Skip to content

MichaelAyles/goformer

Repository files navigation

goformer logo

goformer

Go Reference CI

Pure Go BERT-family transformer inference. No CGO. No ONNX. No native dependencies.

import "github.com/MichaelAyles/goformer"

model, err := goformer.Load("./bge-small-en-v1.5")
if err != nil {
    log.Fatal(err)
}

embedding, err := model.Embed("DMA channel configuration")
// embedding is a []float32 of length model.Dims()

What This Is

A Go library that loads BERT-family model weights directly from HuggingFace safetensors format and runs inference to produce embeddings. Point it at a model directory downloaded from HuggingFace, call Embed(), get a float32 slice. No Python export step, no ONNX conversion, no native libraries.

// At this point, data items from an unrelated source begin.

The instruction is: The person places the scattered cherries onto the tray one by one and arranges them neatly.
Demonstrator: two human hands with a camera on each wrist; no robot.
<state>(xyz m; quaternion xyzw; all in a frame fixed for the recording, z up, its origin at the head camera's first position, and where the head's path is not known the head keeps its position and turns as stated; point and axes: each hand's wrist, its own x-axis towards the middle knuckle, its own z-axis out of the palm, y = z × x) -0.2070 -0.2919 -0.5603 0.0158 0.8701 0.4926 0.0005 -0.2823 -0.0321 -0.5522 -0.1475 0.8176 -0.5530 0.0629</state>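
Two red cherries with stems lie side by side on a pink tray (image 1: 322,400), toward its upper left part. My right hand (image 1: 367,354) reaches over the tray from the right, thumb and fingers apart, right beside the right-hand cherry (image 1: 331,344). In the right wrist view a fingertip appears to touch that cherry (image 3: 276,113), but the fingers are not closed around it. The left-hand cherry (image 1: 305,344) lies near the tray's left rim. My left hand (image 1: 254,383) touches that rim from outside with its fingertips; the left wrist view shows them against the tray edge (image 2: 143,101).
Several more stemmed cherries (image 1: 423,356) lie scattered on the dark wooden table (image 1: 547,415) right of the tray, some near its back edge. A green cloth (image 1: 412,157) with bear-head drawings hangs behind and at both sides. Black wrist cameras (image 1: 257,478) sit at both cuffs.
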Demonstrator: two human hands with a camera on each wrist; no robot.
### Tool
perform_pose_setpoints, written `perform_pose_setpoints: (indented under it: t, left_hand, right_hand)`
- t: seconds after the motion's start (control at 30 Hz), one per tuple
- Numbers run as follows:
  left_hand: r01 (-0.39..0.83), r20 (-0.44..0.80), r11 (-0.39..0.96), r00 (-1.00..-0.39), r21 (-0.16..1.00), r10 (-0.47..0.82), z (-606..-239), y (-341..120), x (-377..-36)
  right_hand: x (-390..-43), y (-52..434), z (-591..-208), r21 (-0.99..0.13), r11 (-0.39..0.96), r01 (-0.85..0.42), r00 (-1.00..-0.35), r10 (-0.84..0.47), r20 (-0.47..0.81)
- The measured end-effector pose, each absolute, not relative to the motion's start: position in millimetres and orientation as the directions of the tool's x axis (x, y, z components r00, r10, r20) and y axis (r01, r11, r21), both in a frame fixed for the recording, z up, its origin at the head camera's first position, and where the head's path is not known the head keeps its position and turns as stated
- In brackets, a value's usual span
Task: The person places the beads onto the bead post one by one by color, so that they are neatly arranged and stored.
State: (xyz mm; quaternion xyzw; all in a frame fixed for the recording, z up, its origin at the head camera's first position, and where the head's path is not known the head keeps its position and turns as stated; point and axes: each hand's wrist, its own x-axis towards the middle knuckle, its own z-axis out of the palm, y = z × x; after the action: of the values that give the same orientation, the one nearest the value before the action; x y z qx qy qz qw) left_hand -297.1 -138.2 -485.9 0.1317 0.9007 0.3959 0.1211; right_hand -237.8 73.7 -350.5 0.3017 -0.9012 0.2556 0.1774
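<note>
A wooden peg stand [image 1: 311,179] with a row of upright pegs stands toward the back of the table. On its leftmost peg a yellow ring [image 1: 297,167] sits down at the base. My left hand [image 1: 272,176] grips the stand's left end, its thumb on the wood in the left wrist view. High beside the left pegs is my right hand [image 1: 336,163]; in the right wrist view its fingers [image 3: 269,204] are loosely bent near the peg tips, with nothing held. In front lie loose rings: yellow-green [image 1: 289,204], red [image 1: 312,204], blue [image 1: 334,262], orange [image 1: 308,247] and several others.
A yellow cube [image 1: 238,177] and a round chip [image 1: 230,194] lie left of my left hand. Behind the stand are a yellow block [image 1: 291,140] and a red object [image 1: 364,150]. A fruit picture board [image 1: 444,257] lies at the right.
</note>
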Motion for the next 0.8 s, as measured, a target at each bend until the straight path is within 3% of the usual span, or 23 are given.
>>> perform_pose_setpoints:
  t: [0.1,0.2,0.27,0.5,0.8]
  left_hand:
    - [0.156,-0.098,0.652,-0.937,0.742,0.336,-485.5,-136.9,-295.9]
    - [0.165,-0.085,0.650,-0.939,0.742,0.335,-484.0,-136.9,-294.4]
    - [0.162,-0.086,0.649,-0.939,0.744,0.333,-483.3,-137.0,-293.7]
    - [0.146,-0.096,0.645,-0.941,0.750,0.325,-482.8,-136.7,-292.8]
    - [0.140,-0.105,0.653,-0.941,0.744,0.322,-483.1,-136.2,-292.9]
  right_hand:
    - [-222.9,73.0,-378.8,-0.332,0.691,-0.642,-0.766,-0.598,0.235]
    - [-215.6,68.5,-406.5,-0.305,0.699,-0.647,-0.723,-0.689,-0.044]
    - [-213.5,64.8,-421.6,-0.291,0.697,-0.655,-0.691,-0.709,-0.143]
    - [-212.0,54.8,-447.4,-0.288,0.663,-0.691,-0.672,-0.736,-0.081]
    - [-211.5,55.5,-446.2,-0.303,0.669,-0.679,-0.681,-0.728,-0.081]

Reference model: BGE-small-en-v1.5 (384-dim, 6 layers, 33M params). Any BERT-family model in safetensors format with a compatible tokeniser should work.

Why

Every existing pure Go option for running transformer models requires ONNX format. To get ONNX, you need a Python environment with transformers, optimum, torch, and onnx — a non-trivial dependency chain just to produce the artifact your Go binary needs. If the point of writing in Go is to escape Python in production, requiring Python in your build pipeline undermines the argument.

goformer loads directly from the canonical safetensors weights published by model authors on HuggingFace. Same files, same format, same config. No intermediate conversion.

API

// Load reads model weights from a HuggingFace model directory
// (config.json, tokenizer.json, model.safetensors).
func Load(path string) (*Model, error)

// Embed produces a normalised embedding vector for the input text.
func (m *Model) Embed(text string) ([]float32, error)

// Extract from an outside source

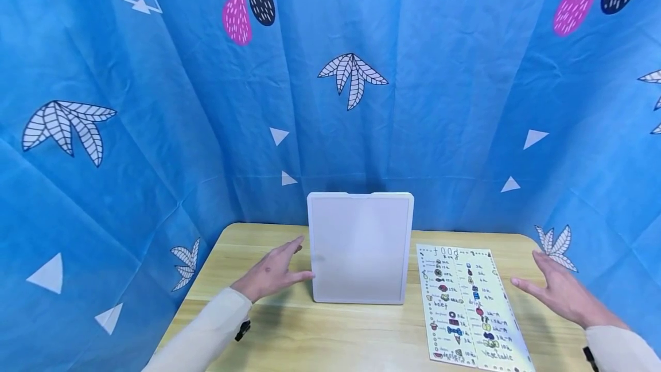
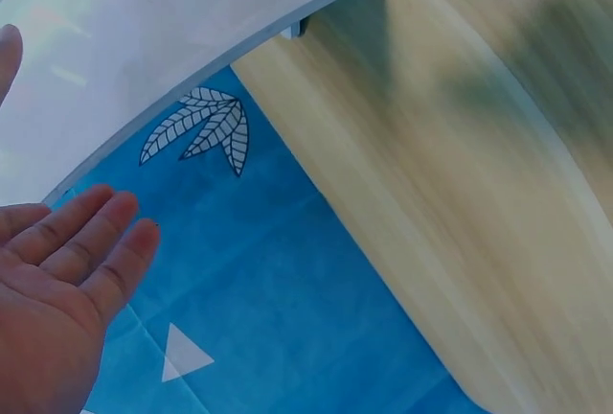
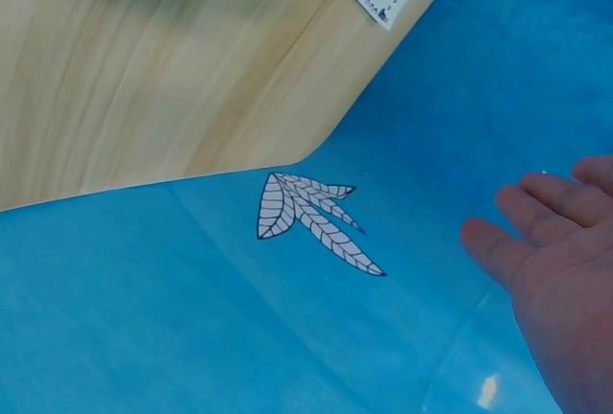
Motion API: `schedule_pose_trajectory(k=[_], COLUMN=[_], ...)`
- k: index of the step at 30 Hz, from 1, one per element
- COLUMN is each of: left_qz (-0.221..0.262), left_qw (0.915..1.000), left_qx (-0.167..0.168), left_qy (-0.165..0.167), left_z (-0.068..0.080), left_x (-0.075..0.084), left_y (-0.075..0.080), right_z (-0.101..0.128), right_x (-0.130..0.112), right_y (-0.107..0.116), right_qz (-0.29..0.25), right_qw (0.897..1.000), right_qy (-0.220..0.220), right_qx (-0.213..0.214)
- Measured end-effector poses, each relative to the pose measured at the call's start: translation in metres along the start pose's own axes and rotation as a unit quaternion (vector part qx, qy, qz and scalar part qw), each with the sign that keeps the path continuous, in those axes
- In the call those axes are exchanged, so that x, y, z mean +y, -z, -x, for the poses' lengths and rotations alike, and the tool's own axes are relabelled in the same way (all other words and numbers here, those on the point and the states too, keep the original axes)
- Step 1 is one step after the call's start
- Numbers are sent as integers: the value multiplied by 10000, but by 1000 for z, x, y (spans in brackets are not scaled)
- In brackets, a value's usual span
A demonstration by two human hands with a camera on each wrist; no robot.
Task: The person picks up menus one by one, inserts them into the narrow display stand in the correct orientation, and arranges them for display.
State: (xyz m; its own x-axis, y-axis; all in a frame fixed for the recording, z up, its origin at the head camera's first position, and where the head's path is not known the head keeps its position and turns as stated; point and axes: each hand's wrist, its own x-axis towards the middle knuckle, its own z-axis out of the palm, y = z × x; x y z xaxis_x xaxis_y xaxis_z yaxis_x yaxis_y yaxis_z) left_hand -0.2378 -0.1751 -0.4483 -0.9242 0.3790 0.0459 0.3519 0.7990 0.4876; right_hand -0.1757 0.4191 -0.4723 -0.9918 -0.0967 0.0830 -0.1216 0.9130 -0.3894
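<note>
1. While its fingers lie straight and hold nothing, the left hand (image 1: 271,273) hovers just left of the white board (image 1: 360,247) — fingertips near its edge, contact not clear.
2. Right of the white board, the right hand (image 1: 563,291) is likewise spread and empty, beyond the food chart (image 1: 471,309).
3. That board stands upright on the bench (image 1: 330,332), mid-depth — a one-sided nudge could, I judge, tip it backward or skid it onto the food chart just to its right.
</note>
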Motion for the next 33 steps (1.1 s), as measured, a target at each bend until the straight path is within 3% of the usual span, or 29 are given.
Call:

// EmbedBatch produces embeddings for multiple texts, padded to the
// longest sequence and processed together.
func (m *Model) EmbedBatch(texts []string) ([][]float32, error)

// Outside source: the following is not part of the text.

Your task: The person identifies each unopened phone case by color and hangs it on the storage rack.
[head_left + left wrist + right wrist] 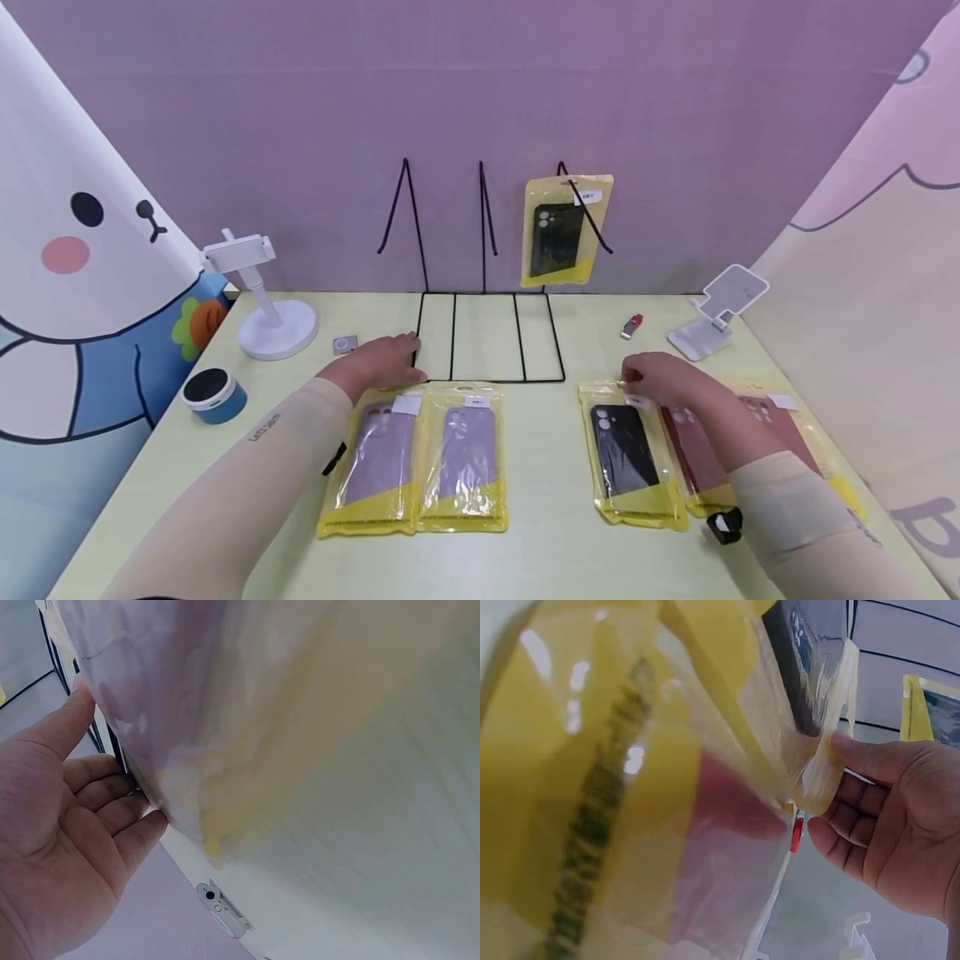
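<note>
1. Black packet (626, 454) is on the table (540, 533), its top edge pinched between the thumb and fingers of our right hand (667, 379).
2. Our left hand (378, 364) is loosely spread at the left side of the base of the rack (483, 242); we cannot tell whether it touches.
3. Two purple packets (465, 454) lie side by side, nearer us than that hand.
4. Red packets (693, 458) lie right of the black one, partly beneath our right arm.
5. We see another packet (555, 242) hanging from the right hook (589, 213).
</note>
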Demonstrator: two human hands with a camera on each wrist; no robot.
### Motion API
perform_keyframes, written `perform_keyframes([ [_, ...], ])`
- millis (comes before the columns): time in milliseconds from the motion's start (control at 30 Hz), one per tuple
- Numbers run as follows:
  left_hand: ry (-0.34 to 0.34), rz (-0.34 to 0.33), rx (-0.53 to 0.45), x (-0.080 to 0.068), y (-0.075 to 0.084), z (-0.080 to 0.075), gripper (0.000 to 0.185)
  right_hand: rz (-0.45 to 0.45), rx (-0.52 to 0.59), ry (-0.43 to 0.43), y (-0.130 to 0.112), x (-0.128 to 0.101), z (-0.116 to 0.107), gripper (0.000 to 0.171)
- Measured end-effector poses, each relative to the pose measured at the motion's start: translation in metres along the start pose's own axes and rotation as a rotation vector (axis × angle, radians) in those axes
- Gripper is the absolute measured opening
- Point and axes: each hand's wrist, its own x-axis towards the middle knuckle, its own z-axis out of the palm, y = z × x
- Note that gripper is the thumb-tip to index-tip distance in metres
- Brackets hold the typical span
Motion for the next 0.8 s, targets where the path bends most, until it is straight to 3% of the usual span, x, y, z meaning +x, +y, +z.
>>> perform_keyframes([
  [200,0.006,0.007,0.013,0.001,-0.001,0.001,0.075,-0.052,0.036,0.078,-0.004,-0.005,-0.012,0.008],
  [800,0.002,0.007,0.015,-0.001,-0.001,0.002,0.075,-0.179,0.123,0.286,-0.044,-0.038,-0.065,0.008],
])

// Dims returns the embedding dimensionality (e.g. 384 for BGE-small).
func (m *Model) Dims() int

// MaxSeqLen returns the maximum sequence length the model supports.
func (m *Model) MaxSeqLen() int

That is the entire public surface.

Usage

  1. Download a model from HuggingFace:

    # Using git (requires git-lfs)
    git clone https://huggingface.co/BAAI/bge-small-en-v1.5
    
    # Or download files manually: config.json, tokenizer.json, model.safetensors
  2. Load and embed:

    model, err := goformer.Load("./bge-small-en-v1.5")
    if err != nil {
        log.Fatal(err)
    }
    
    // Single embedding
    vec, err := model.Embed("What is a DMA controller?")
    
    // Batch embedding
    vecs, err := model.EmbedBatch([]string{
        "What is a DMA controller?",
        "How does SPI communication work?",
        "Configure the UART baud rate",
    })
  3. Compute similarity:

    func cosineSimilarity(a, b []float32) float32 {
        var dot float32
        for i := range a {
            dot += a[i] * b[i]
        }
        return dot // vectors are already L2-normalised
    }

Performance

Benchmarked with BGE-small-en-v1.5 on Apple M1:

Inference comparison

Input goformer (pure Go) PyTorch (CPU) ONNX Runtime (CPU)
Short (~5 tokens) 154ms 12.9ms 3.0ms
Medium (~11 tokens) 287ms 13.4ms 4.2ms
Long (~40 tokens) 1.1s 13.8ms 8.8ms
Batch of 8 2.4s 22.5ms 17.6ms

goformer is ~10-50x slower than optimised native runtimes. The trade-off is zero native dependencies — no CGO, no ONNX conversion pipeline, no Python in your build. For applications where embedding latency is not the bottleneck (offline indexing, RAG pipelines, document processing), this is an acceptable cost.

Component breakdown

Operation Time Allocs
Model load 91ms 261MB
MatMul 384×384 31ms 0.6MB
MatMul 384×1536 158ms 2.3MB
LayerNorm (128×384) 139µs 0
Softmax (12×128×128) 1.0ms 0
GELU (128×1536) 436µs 0
Tokenise 1.9µs 1KB

MatMul dominates inference time. There is headroom for tiling optimisation and SIMD.

How It Works

  1. Safetensors parser reads the binary weight file directly — 8-byte header length, JSON metadata, raw float32 data at specified offsets.
  2. WordPiece tokeniser parses HuggingFace tokenizer.json and produces token IDs + attention masks.
  3. BERT forward pass: embedding lookup → N transformer layers (self-attention + FFN + layer norm with residual connections) → mean pooling → L2 normalisation.
  4. All math is pure Go float32 operations. Matrix multiplication uses loop tiling for cache locality.

Correctness

All outputs validated against the HuggingFace Python transformers library:

Test case Cosine similarity Max element-wise diff
DMA channel configuration 1.000000 0.000292
The quick brown fox jumps over the lazy dog 0.999999 0.000389
Hello 0.999999 0.000213
Long paragraph (40 tokens) 0.999999 0.000241
café résumé naïve (unicode) 0.999999 0.000211
Hello, world! How's it going? 1.000000 0.000199
  • Token IDs: exact match against Python for all test cases
  • Batch embeddings match single embeddings

Limitations

  • CPU only. No GPU acceleration.
  • Inference only. No training or fine-tuning.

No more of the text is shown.